In the first stage, we follow the forward pass operations in reverse order to backpropagate the error gradients. In the second stage, we call the corresponding update methods of the internal layers that contain trainable parameters. At first glance, this looks fairly standard. However, there's a particular detail related to query diversification. Therefore, we let's examine the implementation of the calcInputGradients method in greater detail, as it is responsible for distributing the error gradients.

This method receives, as parameters, pointers to three data objects, along with a constant specifying the activation function used for the second input source.

bool CNeuronGRES::calcInputGradients(CNeuronBaseOCL *NeuronOCL, CBufferFloat *SecondInput, 
                                     CBufferFloat *SecondGradient, ENUM_ACTIVATION SecondActivation = -1)
  {
   if(!NeuronOCL || !SecondGradient)
      return false;

In the body of the method, we validate only two of the pointers. During the feed-forward pass, we stored the pointer to the second input source. So the absence of a valid pointer in the parameters at this stage is not critical for us. However, this is not the case for the buffer used to store the error gradients. That is why we explicitly check its validity before proceeding.

At this point, we also declare a number of variables to temporarily store pointers to relevant objects. This concludes the preparatory stage of our implementation.

   CNeuronBaseOCL *residual = GetPointer(this), *query = NULL, *key = NULL, *value = NULL,
                   *key_sp = NULL, *value_sp = NULL, *base = NULL;

Next, we organize a reverse loop through the internal layers of the Decoder.

//--- Inside layers
   for(int l = (int)iLayers - 1; l >= 0; l--)
     {
      //--- Feed Forward
      base = cFeedForward[l * 2];
      if(!base || !base.calcHiddenGradients(cFeedForward[l * 2 + 1]))
         return false;
      base = cResidual[l * 3 + 1];
      if(!base || !base.calcHiddenGradients(cFeedForward[l * 2]))
         return false;

Thanks to the well-planned substitution of buffer pointers within internal objects, we avoid unnecessary data copy operations and begin by propagating the error gradient through the FeedForward block.

The error gradient obtained at the input level of the FeedForward block is summed with corresponding values at the output level of our class, which aligns with the residual data flow in this block. The result of these operations is then passed to the result buffer of the Self-Attention block.

      //--- Residual
      value = cSelfAttentionOut[l];
      if(!value ||
         !SumAndNormilize(base.getGradient(), residual.getGradient(), value.getGradient(), iWindow, false,
                                                                                              0, 0, 0, 1))
         return false;
      residual = value;

The input to the FeedForward block consisted of the sum of outputs from three attention blocks. Accordingly, the resulting error gradient must be propagated back to all sources. When summing data, we propagate the full gradient to each component.
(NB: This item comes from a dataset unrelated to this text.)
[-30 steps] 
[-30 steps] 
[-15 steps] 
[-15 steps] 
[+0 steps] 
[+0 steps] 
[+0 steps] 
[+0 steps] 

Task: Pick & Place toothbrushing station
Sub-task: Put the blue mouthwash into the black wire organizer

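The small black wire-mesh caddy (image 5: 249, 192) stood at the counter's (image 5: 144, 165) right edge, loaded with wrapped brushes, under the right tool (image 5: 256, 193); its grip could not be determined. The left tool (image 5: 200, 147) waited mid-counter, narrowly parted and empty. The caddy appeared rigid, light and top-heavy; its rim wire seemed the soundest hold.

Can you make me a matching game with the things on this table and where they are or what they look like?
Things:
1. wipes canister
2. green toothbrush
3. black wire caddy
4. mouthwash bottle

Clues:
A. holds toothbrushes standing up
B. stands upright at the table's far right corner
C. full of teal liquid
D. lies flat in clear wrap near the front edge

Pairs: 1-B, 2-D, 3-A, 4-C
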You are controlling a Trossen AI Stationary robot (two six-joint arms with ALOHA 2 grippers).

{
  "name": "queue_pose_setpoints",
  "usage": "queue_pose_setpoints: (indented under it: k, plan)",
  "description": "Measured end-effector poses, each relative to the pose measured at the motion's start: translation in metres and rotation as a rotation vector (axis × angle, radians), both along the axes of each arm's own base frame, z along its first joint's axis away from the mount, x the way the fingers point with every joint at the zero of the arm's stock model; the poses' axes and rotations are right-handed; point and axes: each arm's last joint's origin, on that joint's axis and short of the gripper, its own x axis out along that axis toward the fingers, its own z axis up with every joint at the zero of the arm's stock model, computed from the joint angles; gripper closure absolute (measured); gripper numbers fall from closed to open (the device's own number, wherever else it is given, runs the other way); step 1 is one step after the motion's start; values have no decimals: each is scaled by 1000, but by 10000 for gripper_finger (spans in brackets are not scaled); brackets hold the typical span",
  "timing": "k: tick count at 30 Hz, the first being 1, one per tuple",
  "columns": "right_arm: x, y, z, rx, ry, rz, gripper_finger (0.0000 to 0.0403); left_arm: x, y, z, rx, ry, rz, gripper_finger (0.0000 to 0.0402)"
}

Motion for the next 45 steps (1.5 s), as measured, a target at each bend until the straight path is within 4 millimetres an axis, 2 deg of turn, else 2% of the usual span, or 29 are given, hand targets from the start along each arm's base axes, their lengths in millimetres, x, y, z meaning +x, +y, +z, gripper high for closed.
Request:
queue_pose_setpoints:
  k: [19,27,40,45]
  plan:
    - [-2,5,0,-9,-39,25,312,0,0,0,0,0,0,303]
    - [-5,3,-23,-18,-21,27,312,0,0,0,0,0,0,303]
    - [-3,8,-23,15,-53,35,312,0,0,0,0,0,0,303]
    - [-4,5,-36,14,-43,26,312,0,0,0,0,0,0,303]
The outputs of the QSA block were also used as inputs to other modules within our Decoder. So, its error gradient will be accumulated later, following the same logic as residual data flows. To avoid unnecessary copying of error gradients into the Query-Reference cross-attention block, we preemptively organized a pointer substitution during object initialization. As a result, when passing data into the Self-Attention block, we simultaneously pass the same data into the Query-Reference cross-attention block. This small optimization helps reduce memory usage and training time by eliminating redundant operations.

We now proceed to propagate the error gradient through the Query-Reference cross-attention block.

      //--- Reference Cross-Attention
      base = cMHRefAttentionOut[l];
      if(!base || !base.calcHiddenGradients(cRefAttentionOut[l], NULL))
         return false;
      query = cQuery[l * 3 + 7];
      key = cRefKey[l];
      value = cRefValue[l];
      if(!AttentionInsideGradients(query, key, value, cScores[l * 3 + 2], base, 
                                    iUnits, iHeads, iUnits, iHeads, iWindowKey))
         return false;

We pass the error gradient from the Query entity into the QSA module, having previously added to it the error gradient obtained from the FeedForward block (flow of residual connections).

      base = cResidual[l * 3];
      if(!base || !base.calcHiddenGradients(query, NULL))
         return false;
      value = cCrossAttentionOut[l];
      if(!SumAndNormilize(base.getGradient(), residual.getGradient(),value.getGradient(), iWindow, false,
                                                                                               0, 0, 0, 1))
         return false;
      residual = value;

Similarly, we pass the error gradient through the Self-Attention block.

      //--- Self-Attention
      base = cMHSelfAttentionOut[l];
      if(!base || !base.calcHiddenGradients(cSelfAttentionOut[l], NULL))
         return false;
      query = cQuery[l * 3 + 6];
      key = cQKey[l];
      value = cQValue[l];
      if(!AttentionInsideGradients(query, key, value, cScores[l * 2 + 1], base, 
                                     iUnits, iHeads, iUnits, iHeads, iWindowKey))
         return false;

But now we need to add error gradient from all three entities into the QSA module. To do this, we sequentially propagate the error gradient to the level of the residual connections layer and add the obtained values to the previously accumulated sum of the QSA module gradients.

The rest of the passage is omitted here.